In April, Carroll and a group of an unspecified number of Americans who have remained anonymous to protect their privacy hired a British solicitor recommended by Dehaye, Ravi Naik, to launch the first-of-its-kind legal battle against the company.
This case, the group hopes, will clarify the legal requirements for British data-collecting companies—including those with information on non-European citizens. More specifically, the Data Protection Act also states that companies, in most cases,* must obtain “explicit consent” from individuals before processing sensitive personal data, including “political opinions.”

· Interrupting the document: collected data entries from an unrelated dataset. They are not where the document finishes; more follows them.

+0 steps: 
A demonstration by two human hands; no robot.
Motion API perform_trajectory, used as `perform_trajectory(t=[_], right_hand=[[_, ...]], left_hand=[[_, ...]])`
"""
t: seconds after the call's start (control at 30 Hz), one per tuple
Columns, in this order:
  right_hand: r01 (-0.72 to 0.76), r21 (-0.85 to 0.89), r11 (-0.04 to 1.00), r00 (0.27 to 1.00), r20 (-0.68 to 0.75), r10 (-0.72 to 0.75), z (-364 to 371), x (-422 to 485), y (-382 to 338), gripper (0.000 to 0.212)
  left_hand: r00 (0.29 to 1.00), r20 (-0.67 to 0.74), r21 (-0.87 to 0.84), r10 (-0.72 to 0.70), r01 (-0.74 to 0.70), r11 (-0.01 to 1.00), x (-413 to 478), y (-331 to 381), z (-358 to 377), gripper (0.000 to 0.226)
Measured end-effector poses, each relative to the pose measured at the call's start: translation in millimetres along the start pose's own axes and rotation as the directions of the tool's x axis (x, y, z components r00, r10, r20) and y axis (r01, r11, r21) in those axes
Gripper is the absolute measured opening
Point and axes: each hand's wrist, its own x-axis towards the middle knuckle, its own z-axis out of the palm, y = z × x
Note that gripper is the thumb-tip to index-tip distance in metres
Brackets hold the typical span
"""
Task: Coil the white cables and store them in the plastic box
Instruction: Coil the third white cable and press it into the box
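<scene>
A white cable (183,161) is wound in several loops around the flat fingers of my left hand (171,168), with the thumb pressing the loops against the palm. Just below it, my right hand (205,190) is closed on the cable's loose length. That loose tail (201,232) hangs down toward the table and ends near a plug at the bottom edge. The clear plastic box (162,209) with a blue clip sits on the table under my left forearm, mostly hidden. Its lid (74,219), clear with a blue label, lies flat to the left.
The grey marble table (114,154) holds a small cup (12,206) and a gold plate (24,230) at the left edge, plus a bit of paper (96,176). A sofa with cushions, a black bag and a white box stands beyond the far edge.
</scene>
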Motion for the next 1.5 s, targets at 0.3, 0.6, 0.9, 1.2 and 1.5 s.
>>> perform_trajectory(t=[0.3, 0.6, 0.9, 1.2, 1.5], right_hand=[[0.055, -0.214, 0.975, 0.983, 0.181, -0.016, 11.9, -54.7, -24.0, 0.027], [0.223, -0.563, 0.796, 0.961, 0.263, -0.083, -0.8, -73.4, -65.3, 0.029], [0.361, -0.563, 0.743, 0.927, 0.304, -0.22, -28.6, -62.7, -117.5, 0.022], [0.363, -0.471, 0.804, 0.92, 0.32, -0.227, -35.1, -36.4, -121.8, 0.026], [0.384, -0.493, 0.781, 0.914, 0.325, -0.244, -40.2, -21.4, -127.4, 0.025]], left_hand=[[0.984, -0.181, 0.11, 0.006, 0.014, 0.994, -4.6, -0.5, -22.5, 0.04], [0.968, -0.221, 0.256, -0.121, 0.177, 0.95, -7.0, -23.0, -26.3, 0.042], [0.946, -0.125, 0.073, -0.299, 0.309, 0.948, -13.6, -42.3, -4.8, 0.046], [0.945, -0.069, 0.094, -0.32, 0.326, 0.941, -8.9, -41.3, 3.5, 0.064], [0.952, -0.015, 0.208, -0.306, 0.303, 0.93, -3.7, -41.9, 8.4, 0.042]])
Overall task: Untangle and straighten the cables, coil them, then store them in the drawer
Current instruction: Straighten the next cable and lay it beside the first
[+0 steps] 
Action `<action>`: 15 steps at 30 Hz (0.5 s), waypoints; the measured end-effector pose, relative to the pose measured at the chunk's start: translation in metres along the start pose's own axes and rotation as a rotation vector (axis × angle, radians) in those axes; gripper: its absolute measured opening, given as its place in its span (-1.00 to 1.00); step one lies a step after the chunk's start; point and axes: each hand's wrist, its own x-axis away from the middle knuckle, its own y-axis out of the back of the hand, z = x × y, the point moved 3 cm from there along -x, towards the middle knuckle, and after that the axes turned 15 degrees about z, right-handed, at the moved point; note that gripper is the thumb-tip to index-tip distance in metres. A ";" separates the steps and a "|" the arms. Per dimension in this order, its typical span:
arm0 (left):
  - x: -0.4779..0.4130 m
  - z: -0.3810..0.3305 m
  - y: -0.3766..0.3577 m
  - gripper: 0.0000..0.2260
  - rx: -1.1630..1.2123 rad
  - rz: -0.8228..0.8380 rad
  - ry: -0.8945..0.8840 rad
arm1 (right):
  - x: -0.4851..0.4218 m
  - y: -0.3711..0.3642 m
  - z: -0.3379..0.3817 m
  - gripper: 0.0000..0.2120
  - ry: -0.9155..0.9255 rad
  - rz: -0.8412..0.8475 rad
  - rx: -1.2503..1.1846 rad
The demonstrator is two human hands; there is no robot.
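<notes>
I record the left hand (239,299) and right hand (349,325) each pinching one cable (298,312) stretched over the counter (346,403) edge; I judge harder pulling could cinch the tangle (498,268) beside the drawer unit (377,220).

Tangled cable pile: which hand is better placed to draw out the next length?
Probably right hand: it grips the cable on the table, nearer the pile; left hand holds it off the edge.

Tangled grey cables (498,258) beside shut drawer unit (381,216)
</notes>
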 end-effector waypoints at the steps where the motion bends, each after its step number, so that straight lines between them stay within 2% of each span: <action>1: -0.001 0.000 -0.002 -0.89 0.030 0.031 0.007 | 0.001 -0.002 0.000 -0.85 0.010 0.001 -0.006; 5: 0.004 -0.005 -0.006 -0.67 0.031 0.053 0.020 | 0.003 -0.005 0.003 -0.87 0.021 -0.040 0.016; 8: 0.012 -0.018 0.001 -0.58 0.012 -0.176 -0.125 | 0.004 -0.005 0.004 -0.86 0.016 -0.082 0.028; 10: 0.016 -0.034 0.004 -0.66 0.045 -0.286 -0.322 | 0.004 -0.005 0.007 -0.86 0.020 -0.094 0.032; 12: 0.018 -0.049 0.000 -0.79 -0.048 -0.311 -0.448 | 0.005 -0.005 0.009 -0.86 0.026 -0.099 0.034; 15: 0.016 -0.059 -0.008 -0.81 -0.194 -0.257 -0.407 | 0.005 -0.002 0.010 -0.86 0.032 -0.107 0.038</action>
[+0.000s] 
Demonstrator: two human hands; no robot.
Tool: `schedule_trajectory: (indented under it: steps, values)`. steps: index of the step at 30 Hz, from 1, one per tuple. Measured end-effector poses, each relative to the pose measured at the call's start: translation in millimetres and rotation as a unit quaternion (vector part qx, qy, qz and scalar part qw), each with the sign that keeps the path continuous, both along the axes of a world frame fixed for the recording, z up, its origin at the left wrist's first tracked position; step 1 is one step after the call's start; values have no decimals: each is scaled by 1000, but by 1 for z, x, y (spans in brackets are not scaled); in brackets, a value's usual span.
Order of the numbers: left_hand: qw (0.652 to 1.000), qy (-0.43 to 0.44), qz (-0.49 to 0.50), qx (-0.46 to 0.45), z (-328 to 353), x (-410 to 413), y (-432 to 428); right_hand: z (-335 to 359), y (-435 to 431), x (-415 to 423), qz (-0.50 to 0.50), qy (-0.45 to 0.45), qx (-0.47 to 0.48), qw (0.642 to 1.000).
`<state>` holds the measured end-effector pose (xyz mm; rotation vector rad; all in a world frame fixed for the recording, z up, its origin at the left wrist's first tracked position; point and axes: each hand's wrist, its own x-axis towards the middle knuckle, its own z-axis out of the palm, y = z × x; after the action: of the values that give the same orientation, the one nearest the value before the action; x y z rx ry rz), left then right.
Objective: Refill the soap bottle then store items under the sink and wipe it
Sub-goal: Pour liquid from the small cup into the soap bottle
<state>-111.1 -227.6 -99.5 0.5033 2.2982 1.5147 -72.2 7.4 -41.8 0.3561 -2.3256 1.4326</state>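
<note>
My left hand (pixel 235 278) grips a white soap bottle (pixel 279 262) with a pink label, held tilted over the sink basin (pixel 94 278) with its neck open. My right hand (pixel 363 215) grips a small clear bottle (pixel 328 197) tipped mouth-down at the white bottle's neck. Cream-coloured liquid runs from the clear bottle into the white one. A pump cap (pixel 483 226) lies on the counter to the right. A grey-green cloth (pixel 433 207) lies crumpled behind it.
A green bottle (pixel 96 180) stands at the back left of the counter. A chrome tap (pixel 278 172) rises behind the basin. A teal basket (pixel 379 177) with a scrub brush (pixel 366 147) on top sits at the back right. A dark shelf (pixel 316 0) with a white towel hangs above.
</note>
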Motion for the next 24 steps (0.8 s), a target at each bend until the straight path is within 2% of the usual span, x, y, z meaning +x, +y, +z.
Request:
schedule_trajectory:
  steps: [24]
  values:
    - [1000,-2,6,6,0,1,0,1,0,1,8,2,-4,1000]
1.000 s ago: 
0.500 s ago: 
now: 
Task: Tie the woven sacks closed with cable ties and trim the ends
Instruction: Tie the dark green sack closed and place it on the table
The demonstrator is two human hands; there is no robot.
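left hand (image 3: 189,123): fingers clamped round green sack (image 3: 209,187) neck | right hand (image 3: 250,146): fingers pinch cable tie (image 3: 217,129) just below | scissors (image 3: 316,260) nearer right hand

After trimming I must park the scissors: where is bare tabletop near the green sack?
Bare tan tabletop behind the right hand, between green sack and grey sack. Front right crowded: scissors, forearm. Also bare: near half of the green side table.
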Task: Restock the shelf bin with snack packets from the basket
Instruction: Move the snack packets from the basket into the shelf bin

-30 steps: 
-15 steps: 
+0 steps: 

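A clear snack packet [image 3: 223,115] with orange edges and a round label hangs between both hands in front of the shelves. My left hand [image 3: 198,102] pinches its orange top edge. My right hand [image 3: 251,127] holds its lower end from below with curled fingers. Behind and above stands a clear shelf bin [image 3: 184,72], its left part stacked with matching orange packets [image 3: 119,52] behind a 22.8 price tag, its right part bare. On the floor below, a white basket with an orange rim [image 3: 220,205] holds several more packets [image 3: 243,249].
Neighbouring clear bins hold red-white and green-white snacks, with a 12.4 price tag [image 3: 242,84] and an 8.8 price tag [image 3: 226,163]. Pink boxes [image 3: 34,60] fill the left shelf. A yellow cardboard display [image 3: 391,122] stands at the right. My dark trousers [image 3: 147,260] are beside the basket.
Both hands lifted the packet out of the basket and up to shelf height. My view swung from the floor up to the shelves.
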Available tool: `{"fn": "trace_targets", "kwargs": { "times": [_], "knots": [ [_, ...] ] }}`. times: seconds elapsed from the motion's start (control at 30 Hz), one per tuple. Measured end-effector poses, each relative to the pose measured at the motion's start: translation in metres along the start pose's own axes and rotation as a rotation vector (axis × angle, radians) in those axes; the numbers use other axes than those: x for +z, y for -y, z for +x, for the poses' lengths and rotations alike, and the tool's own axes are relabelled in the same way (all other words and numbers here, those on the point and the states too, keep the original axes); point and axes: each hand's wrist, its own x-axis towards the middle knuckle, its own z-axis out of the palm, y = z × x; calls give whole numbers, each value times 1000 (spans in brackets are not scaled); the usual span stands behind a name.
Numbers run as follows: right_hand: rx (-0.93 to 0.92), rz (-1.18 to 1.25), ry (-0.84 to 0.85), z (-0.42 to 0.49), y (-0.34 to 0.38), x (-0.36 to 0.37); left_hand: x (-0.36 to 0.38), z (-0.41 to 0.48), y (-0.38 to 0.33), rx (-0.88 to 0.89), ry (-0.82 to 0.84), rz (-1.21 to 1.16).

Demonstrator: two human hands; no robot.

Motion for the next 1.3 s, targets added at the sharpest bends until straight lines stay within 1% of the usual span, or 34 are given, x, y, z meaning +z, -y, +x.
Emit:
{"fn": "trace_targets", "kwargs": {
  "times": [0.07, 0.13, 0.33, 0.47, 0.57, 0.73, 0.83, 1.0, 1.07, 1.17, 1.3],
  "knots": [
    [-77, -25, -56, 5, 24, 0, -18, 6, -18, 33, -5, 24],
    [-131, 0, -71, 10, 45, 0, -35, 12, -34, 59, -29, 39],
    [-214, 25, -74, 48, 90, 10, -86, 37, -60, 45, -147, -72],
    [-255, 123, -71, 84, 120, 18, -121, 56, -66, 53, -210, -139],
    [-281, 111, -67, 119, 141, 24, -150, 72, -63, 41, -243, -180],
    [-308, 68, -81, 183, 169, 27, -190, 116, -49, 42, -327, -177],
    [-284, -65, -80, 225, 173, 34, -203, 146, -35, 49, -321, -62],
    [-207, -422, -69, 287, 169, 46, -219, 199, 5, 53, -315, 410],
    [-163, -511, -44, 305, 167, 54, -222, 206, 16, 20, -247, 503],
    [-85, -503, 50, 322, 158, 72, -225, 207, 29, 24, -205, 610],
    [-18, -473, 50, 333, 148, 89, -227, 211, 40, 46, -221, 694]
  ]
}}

Cambridge Analytica, Naik argues, failed to obtain consent from American voters in 2016. “What the European regulations on data protection make clear is that if you want to collect and process sensitive personal data here, you should get consent to do so,” Naik tells Mother Jones. “Political opinions are recognized as a class of sensitive personal data, as information deserving of higher protection.”
American laws are much less forgiving. “If a [British] company has information about you, you have the right to access it, and if you ask for it, they have to give it to you,” Carroll tells Mother Jones. “We don’t have that right in the United States.”
In the US, companies don’t need consent to collect its citizens’ data and aren’t legally obligated to share it with them.
In fact, Carroll wouldn’t even have a case if the company processed its data in the United States (and won’t, if that turns out to be true). As Naik told the Guardian earlier this year, “It’s this fascinating situation because when it became apparent that Cambridge Analytica had processed Americans’ data in Britain, it suddenly opened up this window of opportunity. In the US, Americans have almost no rights over their data whatsoever, but the data protection framework is set up in such a way that it doesn’t matter where people are: it matters where the data is processed.”